The Alert Never Fired Because the Loop Skipped the Last Line of the File

#devops #linux #bash #sysadmin

We kept a plaintext file of hostnames, one per line, and a monitoring script read the file and pinged each host every five minutes. When a host failed to respond, the script sent an email alert. The system had been running for months and it worked — we had caught three actual outages with it, which gave us real confidence in the setup.

app-07 was added to the list on a Thursday afternoon. The engineer who added it was using VS Code on a Mac, and VS Code by default does not add a trailing newline to a file when you append to it using certain editing workflows. The file had ended in a newline before the edit. After the edit, the last line — app-07 — had no trailing newline.

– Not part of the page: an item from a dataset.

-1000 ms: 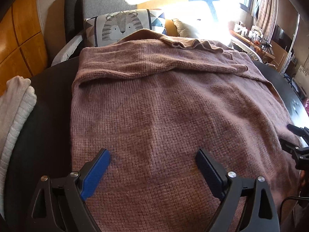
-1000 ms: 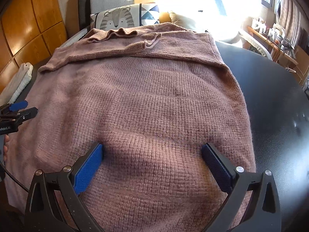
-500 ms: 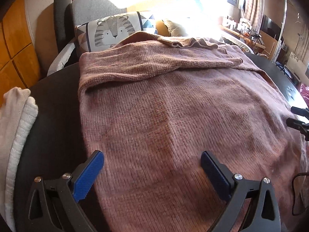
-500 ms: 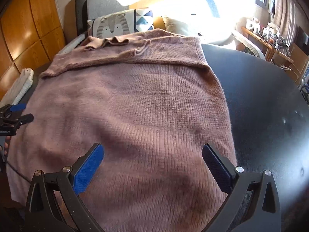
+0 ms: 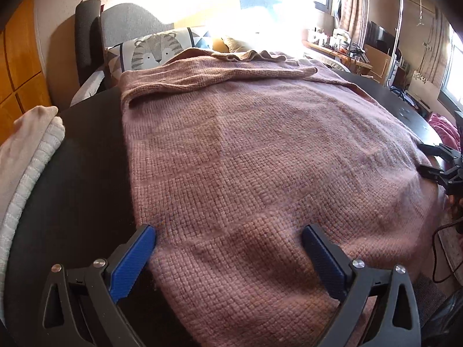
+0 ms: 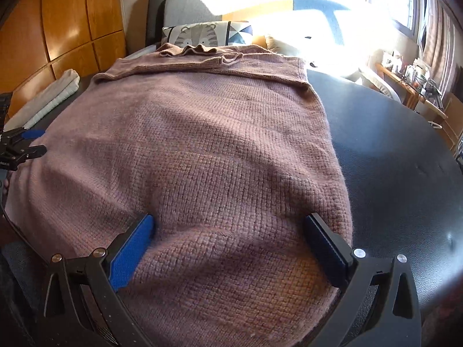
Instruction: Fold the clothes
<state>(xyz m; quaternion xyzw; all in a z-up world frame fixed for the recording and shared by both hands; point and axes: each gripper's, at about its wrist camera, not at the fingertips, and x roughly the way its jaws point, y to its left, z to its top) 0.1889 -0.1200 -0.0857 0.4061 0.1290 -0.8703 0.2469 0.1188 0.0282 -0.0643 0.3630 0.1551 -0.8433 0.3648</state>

app-07 went down the following Sunday afternoon at 2:17pm. The monitoring script ran at 2:20, 2:25, 2:30, all the way through the evening. No alert ever fired. The on-call engineer found out at 8pm when a client emailed. The system had been down for almost six hours.

When I looked at the script, the bug was immediately obvious once I knew what to look for. But I had written that script, I had tested it, and I had been looking at the monitoring confirmation emails for months without ever noticing. The confirmation email listed the hosts it checked. app-07 was never in the list. I had been reading those emails without actually counting the hosts. I just scanned for the OK lines and moved on.

Why read drops the last line

read returns a success exit status when it reads a line and finds the newline that terminates it. When the file does not end in a newline, read still populates the variable with the final line's content, but it returns a non-zero (failure) exit status because it hit end-of-file before finding a terminator. A while read host loop checks the return status to decide whether to execute the loop body. On the final, newline-less line, read puts app-07 into host and then returns failure. The while loop sees failure and exits without running the body. The content is there. The variable is populated. The loop throws it away.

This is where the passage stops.